[WHAT THE TASK REQUIRES]:
Without including any images, please transcribe all the lines below exactly.

____

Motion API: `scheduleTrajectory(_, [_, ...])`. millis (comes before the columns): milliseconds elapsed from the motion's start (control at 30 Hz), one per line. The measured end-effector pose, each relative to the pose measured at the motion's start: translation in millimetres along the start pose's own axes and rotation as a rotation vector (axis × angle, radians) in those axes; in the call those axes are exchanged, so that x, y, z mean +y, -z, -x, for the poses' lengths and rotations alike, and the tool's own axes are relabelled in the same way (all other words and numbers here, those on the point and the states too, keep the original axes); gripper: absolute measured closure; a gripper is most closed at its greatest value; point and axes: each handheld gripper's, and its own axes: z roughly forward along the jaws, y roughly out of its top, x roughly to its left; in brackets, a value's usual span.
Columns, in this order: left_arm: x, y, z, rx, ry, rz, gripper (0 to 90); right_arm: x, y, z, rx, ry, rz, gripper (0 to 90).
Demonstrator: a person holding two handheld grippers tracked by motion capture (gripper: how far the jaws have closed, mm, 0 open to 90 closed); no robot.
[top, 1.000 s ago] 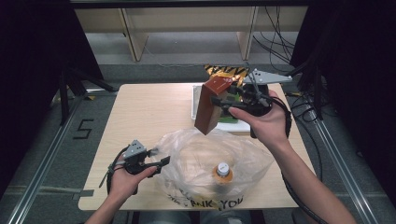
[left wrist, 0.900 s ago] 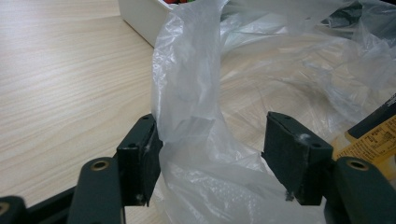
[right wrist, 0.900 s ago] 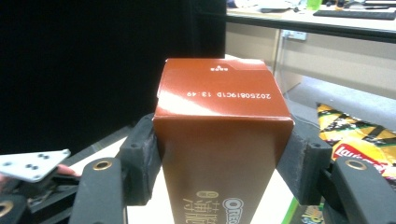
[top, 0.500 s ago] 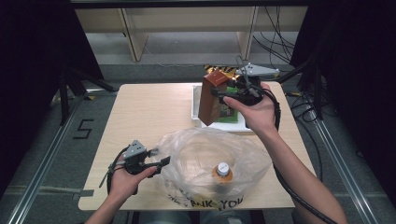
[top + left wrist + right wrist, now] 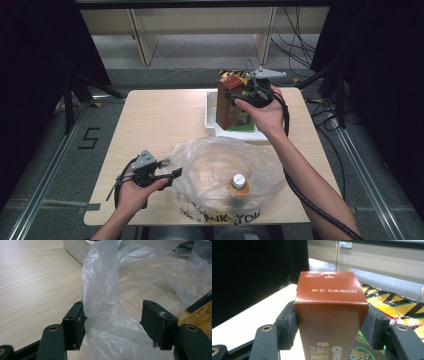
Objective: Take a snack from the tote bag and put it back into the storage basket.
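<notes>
A tall brown Oreo box [image 5: 226,105] stands upright over the white tray [image 5: 212,127] at the table's far right. My right gripper [image 5: 236,98] is shut on its top end, and both pads press the sides of the box [image 5: 329,315]. At the table's near left my left gripper [image 5: 171,168] stands open at the rim of a clear plastic bag [image 5: 220,167]. A fold of the bag [image 5: 100,290] hangs between its wide-apart jaws and brushes the left pad. A bottle [image 5: 238,184] with a white cap lies inside the bag.
A green snack packet [image 5: 246,120] lies in the tray beside the box. A yellow-and-black striped packet [image 5: 397,302] sits beyond the tray at the table's far edge. Bare wood spreads across the left half of the table [image 5: 155,120]. Cables trail off to the right.
My right gripper carried the brown box away from the bag toward the table's far side and lowered it over the tray, and the box went from tilted to upright. The left gripper stayed put.
</notes>
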Motion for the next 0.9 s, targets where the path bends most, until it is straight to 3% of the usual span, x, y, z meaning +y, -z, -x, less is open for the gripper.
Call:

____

[RESPONSE BOX]:
Motion API: `scheduleTrajectory(_, [_, ...])`. millis (comes before the columns): milliseconds elapsed from the motion's start (control at 30 Hz), one per line. The measured end-effector pose, each relative to the pose measured at the motion's start: translation in millimetres along the start pose's own axes and rotation as a rotation vector (axis × angle, radians) in those axes; in the call those axes are exchanged, so that x, y, z mean +y, -z, -x, for the poses' lengths and rotations alike, and the tool's own axes are relabelled in the same way (all other words and numbers here, those on the point and the states too, keep the original axes); gripper: absolute measured closure; a gripper is most closed at its greatest value; point and axes: each handheld gripper's, and its own axes: z roughly forward along the jaws, y roughly out of its top, x roughly to its left; in brackets, a value's usual span.
Columns, in this order: left_arm: x, y, z, rx, ry, rz, gripper (0 to 90); right_arm: x, y, z, rx, ry, rz, gripper (0 to 90).
Demonstrator: a person holding two handheld grippers tracked by motion capture (gripper: how far the jaws have closed, mm, 0 open to 90 closed); no robot.
[top, 1.000 s ago] 
[left wrist, 0.900 s ago] 
[right wrist, 0.900 s ago] 
[top, 0.500 s ago] 
[top + left wrist + right wrist, now] 
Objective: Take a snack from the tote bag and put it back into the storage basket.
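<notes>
A tall brown Oreo box [image 5: 226,105] stands upright over the white tray [image 5: 212,127] at the table's far right. My right gripper [image 5: 236,98] is shut on its top end, and both pads press the sides of the box [image 5: 329,315]. At the table's near left my left gripper [image 5: 171,168] stands open at the rim of a clear plastic bag [image 5: 220,167]. A fold of the bag [image 5: 100,290] hangs between its wide-apart jaws and brushes the left pad. A bottle [image 5: 238,184] with a white cap lies inside the bag.
A green snack packet [image 5: 246,120] lies in the tray beside the box. A yellow-and-black striped packet [image 5: 397,302] sits beyond the tray at the table's far edge. Bare wood spreads across the left half of the table [image 5: 155,120]. Cables trail off to the right.
My right gripper carried the brown box away from the bag toward the table's far side and lowered it over the tray, and the box went from tilted to upright. The left gripper stayed put.
</notes>
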Motion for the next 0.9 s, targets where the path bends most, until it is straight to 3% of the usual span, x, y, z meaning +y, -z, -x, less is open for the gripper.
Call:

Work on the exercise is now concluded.